SRE
Posted on: 4/2/2026
Kuala Lumpur Federal Territories
Permanent
Financial Services
About the Team
The technology team is responsible for building and maintaining a scalable, reliable digital banking platform. The Site Reliability Engineering (SRE) function plays a critical role in ensuring platform stability, availability, and security while supporting rapid product development and growth.
The team works closely with engineering, security, and platform stakeholders to enable high-quality software delivery in a cloud-native environment.
About the Role
This role focuses on driving Site Reliability Engineering and DevSecOps practices across the platform. You will support the design, implementation, and operation of infrastructure and tooling that enables reliable, secure, and efficient software delivery.
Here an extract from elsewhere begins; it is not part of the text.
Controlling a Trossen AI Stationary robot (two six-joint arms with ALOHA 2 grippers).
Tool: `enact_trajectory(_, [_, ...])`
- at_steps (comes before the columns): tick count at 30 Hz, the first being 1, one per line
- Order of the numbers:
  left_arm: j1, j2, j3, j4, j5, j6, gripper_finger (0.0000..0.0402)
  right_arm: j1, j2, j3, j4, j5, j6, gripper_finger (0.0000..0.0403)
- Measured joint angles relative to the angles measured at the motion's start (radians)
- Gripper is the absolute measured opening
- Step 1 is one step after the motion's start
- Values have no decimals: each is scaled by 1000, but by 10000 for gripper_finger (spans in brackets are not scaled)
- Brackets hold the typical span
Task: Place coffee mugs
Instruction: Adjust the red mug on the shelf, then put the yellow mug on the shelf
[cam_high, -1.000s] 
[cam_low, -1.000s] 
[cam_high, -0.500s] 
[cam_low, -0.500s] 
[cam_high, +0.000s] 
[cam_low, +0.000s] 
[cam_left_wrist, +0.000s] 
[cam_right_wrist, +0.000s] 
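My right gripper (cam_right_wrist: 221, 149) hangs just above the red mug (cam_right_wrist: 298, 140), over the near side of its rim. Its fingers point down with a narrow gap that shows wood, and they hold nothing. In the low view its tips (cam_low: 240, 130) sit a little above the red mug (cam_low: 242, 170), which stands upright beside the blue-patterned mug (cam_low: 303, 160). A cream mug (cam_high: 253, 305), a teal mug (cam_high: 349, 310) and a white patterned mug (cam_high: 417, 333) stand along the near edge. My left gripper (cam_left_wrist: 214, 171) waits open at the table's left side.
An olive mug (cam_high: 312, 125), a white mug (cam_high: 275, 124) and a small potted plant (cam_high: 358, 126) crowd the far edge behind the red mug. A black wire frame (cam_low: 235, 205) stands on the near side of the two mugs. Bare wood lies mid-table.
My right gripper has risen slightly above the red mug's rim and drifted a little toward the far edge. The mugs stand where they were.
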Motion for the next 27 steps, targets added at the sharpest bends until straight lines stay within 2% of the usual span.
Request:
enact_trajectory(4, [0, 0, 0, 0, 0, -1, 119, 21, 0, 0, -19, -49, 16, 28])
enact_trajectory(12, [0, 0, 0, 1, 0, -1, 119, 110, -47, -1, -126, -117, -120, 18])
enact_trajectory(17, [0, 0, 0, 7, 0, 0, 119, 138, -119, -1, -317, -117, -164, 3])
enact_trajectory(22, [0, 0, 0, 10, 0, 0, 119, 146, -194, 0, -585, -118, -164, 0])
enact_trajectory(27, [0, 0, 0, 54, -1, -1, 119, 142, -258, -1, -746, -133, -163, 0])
You will work closely with other SREs to manage infrastructure as code, CI/CD pipelines, cloud-native services, automation frameworks, and release management processes in alignment with business and technical objectives.
Key Responsibilities
- Design and implement highly available, secure, and scalable infrastructure using infrastructure as code (IaC)
- Define and maintain service level objectives (SLOs) and service level indicators (SLIs)
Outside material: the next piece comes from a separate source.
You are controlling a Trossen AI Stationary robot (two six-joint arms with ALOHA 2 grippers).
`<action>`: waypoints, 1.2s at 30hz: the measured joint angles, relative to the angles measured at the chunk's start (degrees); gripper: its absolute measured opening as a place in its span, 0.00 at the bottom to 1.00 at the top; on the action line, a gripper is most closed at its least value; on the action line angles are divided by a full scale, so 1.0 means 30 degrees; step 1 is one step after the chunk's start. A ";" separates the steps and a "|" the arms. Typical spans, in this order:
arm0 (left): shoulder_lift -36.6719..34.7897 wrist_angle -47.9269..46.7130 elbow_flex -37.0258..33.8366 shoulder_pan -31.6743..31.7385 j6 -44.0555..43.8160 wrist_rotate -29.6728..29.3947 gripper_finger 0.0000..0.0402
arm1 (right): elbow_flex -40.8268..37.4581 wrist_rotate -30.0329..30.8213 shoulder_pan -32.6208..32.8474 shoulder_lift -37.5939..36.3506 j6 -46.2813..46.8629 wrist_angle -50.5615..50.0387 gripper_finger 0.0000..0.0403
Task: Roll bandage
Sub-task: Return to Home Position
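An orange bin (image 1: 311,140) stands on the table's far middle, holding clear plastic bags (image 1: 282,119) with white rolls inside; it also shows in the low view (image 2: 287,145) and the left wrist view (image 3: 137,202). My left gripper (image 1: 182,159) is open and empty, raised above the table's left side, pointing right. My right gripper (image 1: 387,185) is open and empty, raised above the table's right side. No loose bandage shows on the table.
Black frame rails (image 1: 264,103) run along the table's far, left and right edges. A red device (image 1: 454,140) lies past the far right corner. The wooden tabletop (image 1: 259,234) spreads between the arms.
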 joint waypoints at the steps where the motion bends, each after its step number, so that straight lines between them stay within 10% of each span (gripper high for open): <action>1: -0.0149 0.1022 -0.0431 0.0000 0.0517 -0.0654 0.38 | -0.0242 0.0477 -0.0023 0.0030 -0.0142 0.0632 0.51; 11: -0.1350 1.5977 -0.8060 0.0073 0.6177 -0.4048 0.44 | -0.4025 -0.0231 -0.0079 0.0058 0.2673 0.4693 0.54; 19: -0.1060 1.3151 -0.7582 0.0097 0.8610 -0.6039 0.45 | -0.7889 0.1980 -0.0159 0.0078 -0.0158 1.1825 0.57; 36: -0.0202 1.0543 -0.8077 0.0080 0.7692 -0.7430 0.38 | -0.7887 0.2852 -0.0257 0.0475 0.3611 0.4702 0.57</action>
- Lead incident response during critical service disruptions and coordinate cross-functional teams
- Build and maintain observability and monitoring solutions covering uptime, latency, saturation, and error rates
- Develop automation for incident response, disaster recovery, and business continuity
- Enable DevSecOps practices through CI/CD, GitOps, and self-service deployment capabilities
- Drive cost optimisation initiatives related to cloud infrastructure (FinOps)
- Mentor junior engineers and contribute to operational best practices
Requirements
- Strong experience with cloud platforms (AWS, Azure, GCP, or Alibaba Cloud)
- Hands-on experience with CI/CD pipelines and GitOps workflows
- Strong expertise in infrastructure as code tools (Terraform, OpenTofu, CloudFormation, or similar)
- Experience designing and implementing observability and monitoring solutions
- Experience leading incident management and post-mortem processes
- Solid understanding of Java or another object-oriented programming language
- Strong knowledge of containerisation and orchestration technologies
- Experience with messaging systems (e.g. Kafka) is an advantage
- Familiarity with relational and non-relational databases is a plus
- Ability to balance hands-on technical work with strategic decision-making
- Strong problem-solving skills and ability to perform under pressure
- High ownership, accountability, and commitment to delivery
- Financial services experience is a plus but not mandatory